> YOUR OBJECTIVE:
An exact, picture-free copy of the listing is required.

> DATA BELOW:
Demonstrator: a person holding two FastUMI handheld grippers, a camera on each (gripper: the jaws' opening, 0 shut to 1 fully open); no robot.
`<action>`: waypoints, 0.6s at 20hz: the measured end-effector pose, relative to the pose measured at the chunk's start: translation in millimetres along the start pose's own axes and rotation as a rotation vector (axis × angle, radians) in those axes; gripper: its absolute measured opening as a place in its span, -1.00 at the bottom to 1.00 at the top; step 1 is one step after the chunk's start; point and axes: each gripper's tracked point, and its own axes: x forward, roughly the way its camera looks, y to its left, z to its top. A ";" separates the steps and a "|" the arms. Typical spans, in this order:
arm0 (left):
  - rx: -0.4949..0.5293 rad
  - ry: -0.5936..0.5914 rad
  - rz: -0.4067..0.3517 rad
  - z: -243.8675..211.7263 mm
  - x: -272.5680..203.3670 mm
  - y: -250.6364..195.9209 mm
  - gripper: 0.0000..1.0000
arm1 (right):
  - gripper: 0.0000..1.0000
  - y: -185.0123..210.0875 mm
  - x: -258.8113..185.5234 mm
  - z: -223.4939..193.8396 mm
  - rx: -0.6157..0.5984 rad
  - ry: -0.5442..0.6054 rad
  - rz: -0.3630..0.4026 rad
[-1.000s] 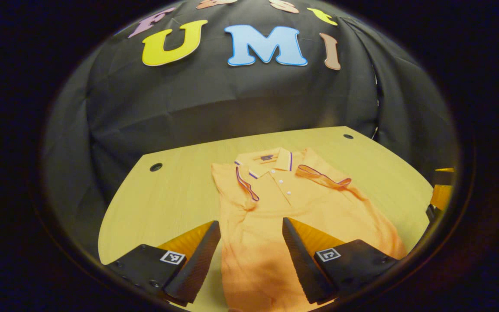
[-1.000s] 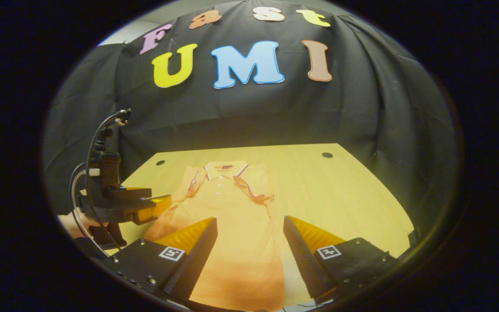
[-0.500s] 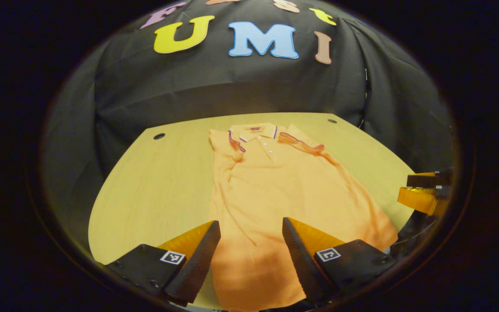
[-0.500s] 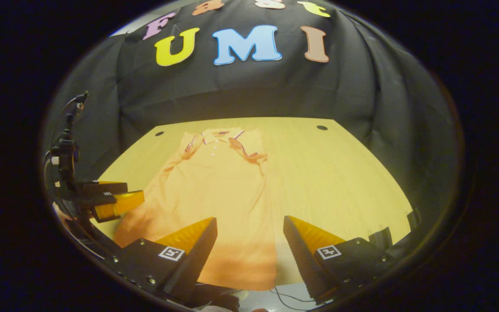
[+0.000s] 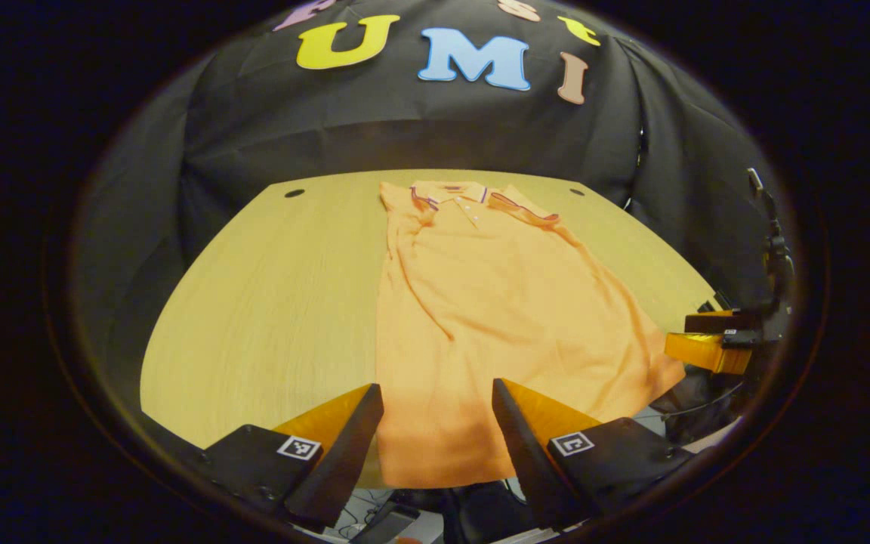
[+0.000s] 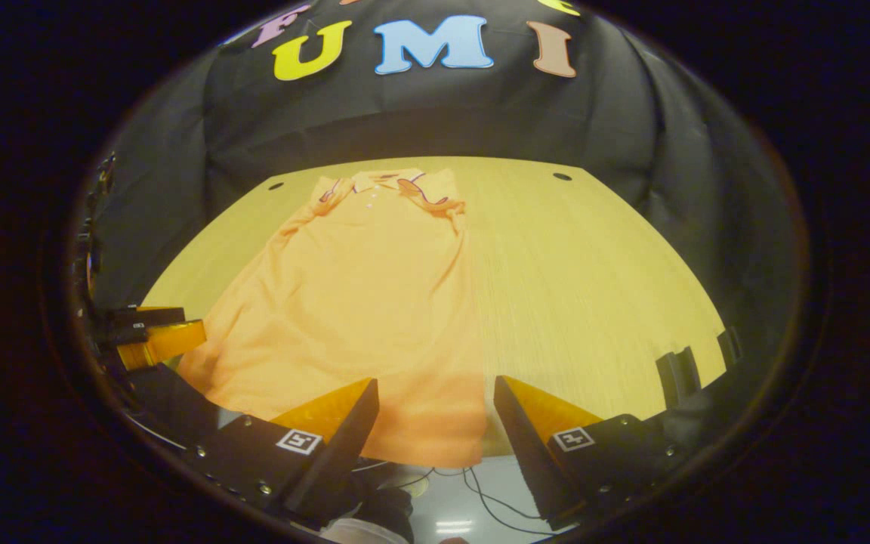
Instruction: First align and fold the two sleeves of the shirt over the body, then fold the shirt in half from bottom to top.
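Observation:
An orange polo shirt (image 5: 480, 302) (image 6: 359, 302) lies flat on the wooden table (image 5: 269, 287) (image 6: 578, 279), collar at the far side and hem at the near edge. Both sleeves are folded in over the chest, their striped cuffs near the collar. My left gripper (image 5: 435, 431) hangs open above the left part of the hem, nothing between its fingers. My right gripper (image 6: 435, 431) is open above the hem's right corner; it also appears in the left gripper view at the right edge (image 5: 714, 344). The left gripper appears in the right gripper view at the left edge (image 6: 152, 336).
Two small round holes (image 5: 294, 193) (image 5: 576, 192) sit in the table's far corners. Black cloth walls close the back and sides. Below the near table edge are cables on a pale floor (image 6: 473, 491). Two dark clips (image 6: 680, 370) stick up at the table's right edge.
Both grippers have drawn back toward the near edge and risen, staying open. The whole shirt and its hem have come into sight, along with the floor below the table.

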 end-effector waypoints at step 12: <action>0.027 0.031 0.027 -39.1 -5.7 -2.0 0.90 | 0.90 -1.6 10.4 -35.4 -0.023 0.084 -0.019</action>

> SOLUTION BELOW:
Demonstrator: a person holding two FastUMI handheld grippers, a camera on each (gripper: the jaws' opening, 0 shut to 1 fully open); no robot.
`<action>`: waypoints, 0.6s at 20hz: the measured end-effector pose, relative to the pose measured at the chunk's start: translation in millimetres along the start pose's own axes and rotation as a rotation vector (axis × angle, radians) in those axes; gripper: its absolute measured opening as a place in its span, -1.00 at the bottom to 1.00 at the top; step 1 is one step after the chunk's start; point and axes: each gripper's tracked point, and its own axes: x forward, roughly the way its camera looks, y to its left, z to its top. A ";" separates the steps and a "|" the arms. Typical spans, in this order:
arm0 (left):
  - rx: -0.4949..0.5293 rad
  - ry: -0.5936..0.5914 rad
  - rz: -0.4067..0.3517 rad
  - z: -243.8675..211.7263 mm
  - x: -272.5680..203.3670 mm
  - y: -250.6364..195.9209 mm
  - gripper: 0.0000..1.0000
arm1 (right):
  - gripper: 0.0000..1.0000
  - y: -185.0123..210.0875 mm
  - x: -258.8113..185.5234 mm
  - z: -223.4939..193.8396 mm
  - rx: -0.6157..0.5984 rad
  - ry: -0.5442..0.6054 rad
  - rz: -0.3630..0.4026 rad
[-1.000s] 
[-1.000s] 
[-0.500s] 
[-0.500s] 
[+0.000s] 
[+0.000s] 
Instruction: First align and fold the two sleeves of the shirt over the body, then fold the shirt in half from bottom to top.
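Observation:
An orange polo shirt (image 5: 480, 302) (image 6: 359, 302) lies flat on the wooden table (image 5: 269, 287) (image 6: 578, 279), collar at the far side and hem at the near edge. Both sleeves are folded in over the chest, their striped cuffs near the collar. My left gripper (image 5: 435, 431) hangs open above the left part of the hem, nothing between its fingers. My right gripper (image 6: 435, 431) is open above the hem's right corner; it also appears in the left gripper view at the right edge (image 5: 714, 344). The left gripper appears in the right gripper view at the left edge (image 6: 152, 336).
Two small round holes (image 5: 294, 193) (image 5: 576, 192) sit in the table's far corners. Black cloth walls close the back and sides. Below the near table edge are cables on a pale floor (image 6: 473, 491). Two dark clips (image 6: 680, 370) stick up at the table's right edge.
Both grippers have drawn back toward the near edge and risen, staying open. The whole shirt and its hem have come into sight, along with the floor below the table.
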
 end-effector waypoints at step 12: <action>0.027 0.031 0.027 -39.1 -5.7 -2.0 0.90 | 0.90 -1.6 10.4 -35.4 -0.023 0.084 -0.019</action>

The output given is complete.